* EXERCISE *
Copying rule for the data below: pictures stay out, and only the lines from the one with "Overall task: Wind" down to the one with "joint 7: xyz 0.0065", inclusive, are repeated exactly.

DATASET ENTRIES Start Marker

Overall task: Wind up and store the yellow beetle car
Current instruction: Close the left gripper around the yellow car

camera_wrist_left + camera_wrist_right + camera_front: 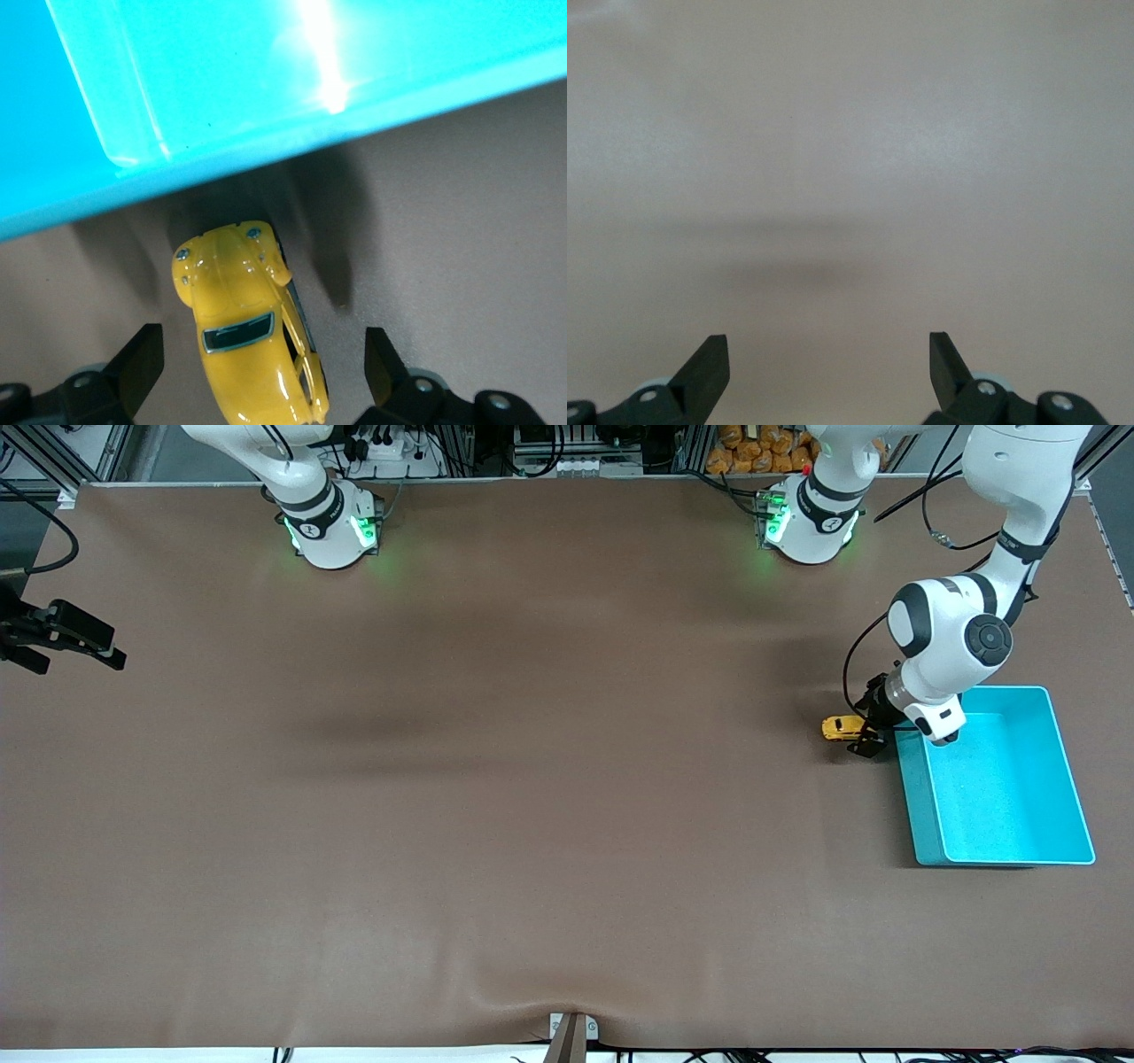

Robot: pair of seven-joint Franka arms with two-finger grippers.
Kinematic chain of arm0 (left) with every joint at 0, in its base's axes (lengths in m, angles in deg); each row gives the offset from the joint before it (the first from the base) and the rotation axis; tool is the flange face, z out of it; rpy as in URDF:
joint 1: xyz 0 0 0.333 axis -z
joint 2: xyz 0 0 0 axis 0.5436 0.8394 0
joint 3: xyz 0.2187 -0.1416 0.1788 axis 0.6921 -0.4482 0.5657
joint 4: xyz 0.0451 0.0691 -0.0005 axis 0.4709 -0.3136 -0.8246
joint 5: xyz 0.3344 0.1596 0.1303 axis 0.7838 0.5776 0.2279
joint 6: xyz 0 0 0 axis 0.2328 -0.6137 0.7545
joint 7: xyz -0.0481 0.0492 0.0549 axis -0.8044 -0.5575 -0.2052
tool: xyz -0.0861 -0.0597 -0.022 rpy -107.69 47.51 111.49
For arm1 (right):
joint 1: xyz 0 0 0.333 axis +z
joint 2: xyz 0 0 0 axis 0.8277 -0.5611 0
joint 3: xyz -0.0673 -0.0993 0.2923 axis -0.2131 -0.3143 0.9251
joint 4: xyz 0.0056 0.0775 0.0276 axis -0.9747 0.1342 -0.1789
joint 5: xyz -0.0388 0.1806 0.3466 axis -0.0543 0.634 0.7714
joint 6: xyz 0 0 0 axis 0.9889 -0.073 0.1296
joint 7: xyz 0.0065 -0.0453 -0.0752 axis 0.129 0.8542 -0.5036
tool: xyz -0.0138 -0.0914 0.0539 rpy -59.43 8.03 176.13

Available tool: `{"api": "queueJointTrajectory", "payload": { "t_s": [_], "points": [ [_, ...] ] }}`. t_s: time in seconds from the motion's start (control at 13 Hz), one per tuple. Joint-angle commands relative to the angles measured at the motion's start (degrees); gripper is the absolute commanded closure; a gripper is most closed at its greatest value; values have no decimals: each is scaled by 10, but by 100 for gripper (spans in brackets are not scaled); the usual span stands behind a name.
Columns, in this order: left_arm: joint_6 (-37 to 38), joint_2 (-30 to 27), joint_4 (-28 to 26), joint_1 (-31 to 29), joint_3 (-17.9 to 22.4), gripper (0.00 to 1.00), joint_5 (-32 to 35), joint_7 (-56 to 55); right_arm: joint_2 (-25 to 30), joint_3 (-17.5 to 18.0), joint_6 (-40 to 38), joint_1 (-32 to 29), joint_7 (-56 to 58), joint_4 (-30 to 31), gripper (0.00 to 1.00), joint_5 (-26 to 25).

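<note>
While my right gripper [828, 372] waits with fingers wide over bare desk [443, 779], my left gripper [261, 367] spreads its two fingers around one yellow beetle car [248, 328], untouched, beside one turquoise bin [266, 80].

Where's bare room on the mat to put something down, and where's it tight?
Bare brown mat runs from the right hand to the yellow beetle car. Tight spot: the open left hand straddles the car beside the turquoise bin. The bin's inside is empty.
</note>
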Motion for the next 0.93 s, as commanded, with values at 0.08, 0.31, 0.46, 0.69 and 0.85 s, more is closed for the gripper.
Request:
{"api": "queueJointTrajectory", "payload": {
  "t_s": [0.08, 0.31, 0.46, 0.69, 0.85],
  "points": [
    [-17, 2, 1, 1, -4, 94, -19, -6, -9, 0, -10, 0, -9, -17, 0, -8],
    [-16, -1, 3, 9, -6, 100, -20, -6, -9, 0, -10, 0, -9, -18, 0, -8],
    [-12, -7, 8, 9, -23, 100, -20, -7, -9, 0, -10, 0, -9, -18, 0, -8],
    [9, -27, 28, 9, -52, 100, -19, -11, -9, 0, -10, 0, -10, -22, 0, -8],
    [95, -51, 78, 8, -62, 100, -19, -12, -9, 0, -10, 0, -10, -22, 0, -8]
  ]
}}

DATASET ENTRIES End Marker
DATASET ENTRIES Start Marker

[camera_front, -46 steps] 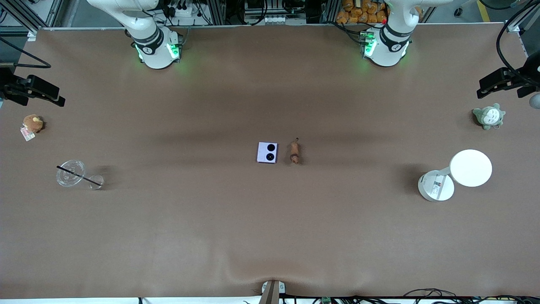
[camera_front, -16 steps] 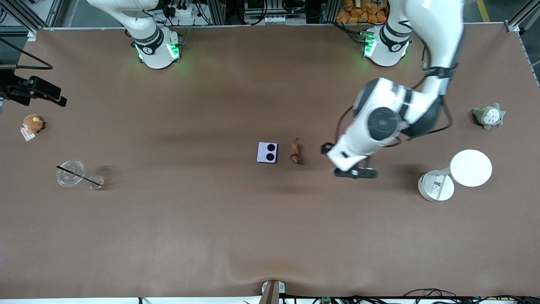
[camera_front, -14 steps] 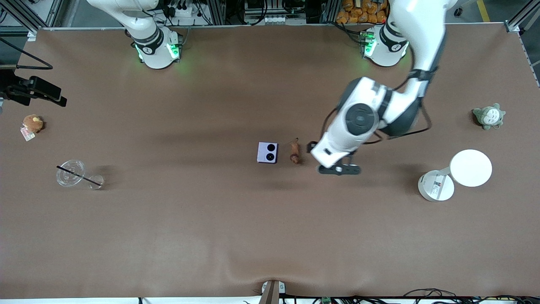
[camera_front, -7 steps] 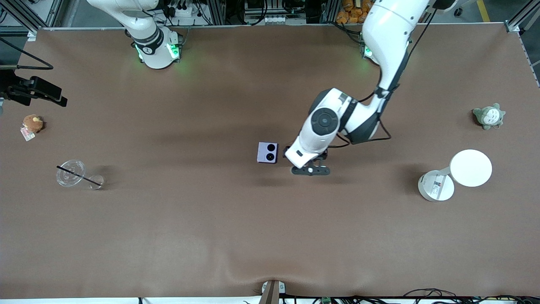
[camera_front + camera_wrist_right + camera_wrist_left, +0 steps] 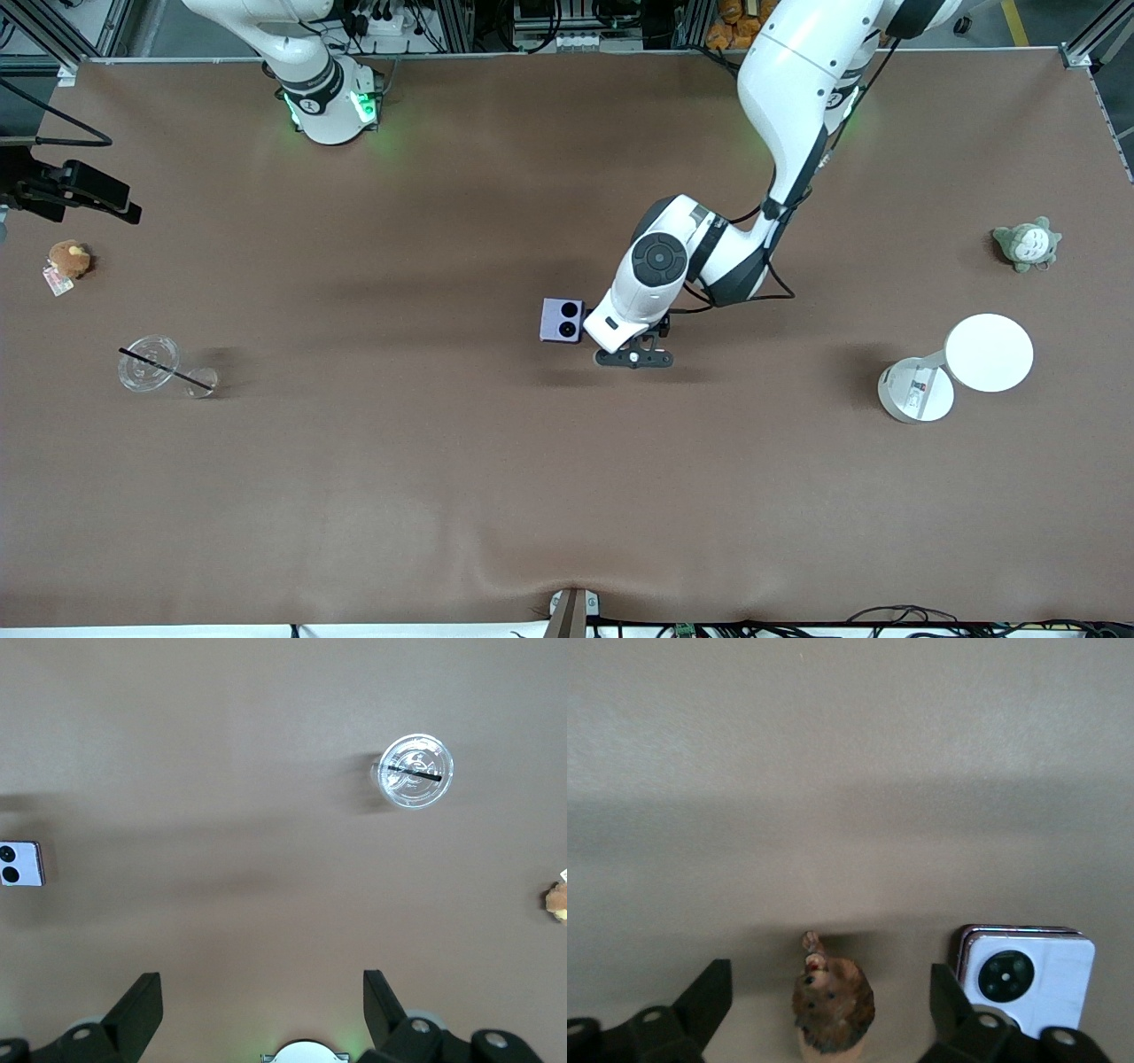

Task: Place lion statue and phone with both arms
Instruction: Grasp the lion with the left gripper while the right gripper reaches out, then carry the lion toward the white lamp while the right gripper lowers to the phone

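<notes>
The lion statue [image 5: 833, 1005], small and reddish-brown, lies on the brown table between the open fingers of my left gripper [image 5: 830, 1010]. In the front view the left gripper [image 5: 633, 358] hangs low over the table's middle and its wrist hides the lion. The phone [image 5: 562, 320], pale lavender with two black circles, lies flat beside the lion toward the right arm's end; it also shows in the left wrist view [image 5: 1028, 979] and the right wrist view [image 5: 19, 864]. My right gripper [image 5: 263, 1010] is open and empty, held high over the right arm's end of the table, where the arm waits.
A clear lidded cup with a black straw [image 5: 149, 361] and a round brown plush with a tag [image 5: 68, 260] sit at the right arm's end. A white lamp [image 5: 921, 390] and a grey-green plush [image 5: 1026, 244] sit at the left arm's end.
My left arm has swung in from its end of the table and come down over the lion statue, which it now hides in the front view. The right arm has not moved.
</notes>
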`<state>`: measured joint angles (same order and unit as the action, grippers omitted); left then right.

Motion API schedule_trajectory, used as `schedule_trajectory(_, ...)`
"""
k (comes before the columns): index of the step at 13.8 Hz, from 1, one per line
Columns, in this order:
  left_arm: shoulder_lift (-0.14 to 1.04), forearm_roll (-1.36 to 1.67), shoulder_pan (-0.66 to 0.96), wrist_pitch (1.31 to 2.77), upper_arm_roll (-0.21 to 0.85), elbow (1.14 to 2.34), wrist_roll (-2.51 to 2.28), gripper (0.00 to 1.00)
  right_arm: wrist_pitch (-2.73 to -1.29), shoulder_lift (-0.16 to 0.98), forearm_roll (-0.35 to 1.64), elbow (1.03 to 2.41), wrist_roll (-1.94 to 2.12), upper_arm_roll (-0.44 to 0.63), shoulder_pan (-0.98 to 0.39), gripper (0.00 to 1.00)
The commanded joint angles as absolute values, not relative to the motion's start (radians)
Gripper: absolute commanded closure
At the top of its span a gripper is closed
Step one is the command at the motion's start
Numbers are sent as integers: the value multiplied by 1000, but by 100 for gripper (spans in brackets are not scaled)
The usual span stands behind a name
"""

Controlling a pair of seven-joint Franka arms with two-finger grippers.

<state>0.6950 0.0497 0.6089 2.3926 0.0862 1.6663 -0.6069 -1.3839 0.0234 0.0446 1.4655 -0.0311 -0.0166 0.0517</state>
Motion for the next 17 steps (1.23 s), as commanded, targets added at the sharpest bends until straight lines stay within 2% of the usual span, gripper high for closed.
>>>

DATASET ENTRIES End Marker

* ANSWER SECTION *
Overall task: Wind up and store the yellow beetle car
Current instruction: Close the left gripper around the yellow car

camera_wrist_left + camera_wrist_right + camera_front: 

Robot: pair of seven-joint Franka arms with two-finger grippers.
Kinematic chain of arm0 (left) with every joint at 0, in its base's axes (lengths in m, angles in deg); each row gives the offset from the joint before it (the first from the base) and the rotation axis; tool is the flange face, z out of it; rpy as in URDF:
joint 1: xyz 0 0 0.333 axis -z
joint 2: xyz 0 0 0 axis 0.5436 0.8394 0
joint 3: xyz 0.2187 -0.1416 0.1788 axis 0.6921 -0.4482 0.5657
joint 4: xyz 0.0451 0.0691 -0.0005 axis 0.4709 -0.3136 -0.8246
joint 5: xyz 0.3344 0.1596 0.1303 axis 0.7838 0.5776 0.2279
joint 6: xyz 0 0 0 axis 0.2328 -0.6137 0.7545
joint 7: xyz -0.0481 0.0492 0.0549 axis -0.8044 -0.5575 -0.2052
tool: xyz -0.0861 -0.0597 -0.022 rpy -107.69 47.51 111.49
For arm1 (right):
joint 1: xyz 0 0 0.333 axis +z
joint 2: xyz 0 0 0 axis 0.8277 -0.5611 0
joint 3: xyz -0.0673 -0.0993 0.2923 axis -0.2131 -0.3143 0.9251
joint 4: xyz 0.0056 0.0775 0.0276 axis -0.9747 0.1342 -0.1789
joint 5: xyz -0.0388 0.1806 0.3466 axis -0.0543 0.634 0.7714
joint 6: xyz 0 0 0 axis 0.9889 -0.073 0.1296
joint 7: xyz 0.0065 -0.0453 -0.0752 axis 0.129 0.8542 -0.5036

The exercise is finished and nothing remains.